COLLECTED DATA: Begin

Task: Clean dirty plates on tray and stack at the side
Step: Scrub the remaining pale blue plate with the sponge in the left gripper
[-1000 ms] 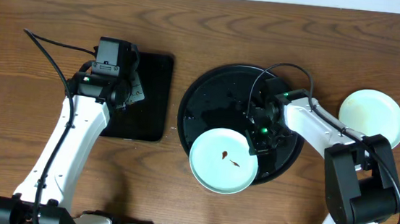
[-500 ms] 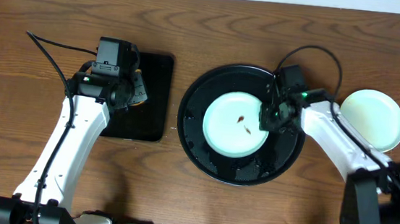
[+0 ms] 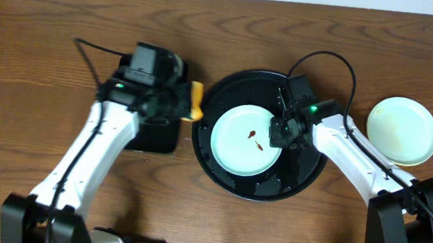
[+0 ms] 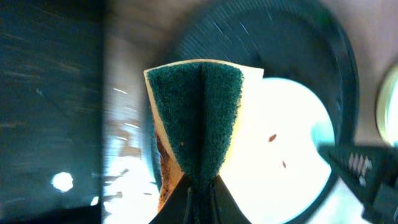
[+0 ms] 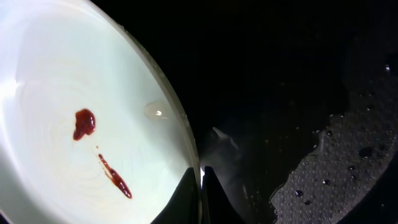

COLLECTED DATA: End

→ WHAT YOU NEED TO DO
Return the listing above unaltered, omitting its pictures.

→ OUTPUT
Task: Clean dirty plates on tray and stack at the side
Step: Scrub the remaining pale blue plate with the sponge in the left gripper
[-1000 ms] 
[-500 ms] 
[+0 ms] 
[+0 ms] 
[+0 ms] 

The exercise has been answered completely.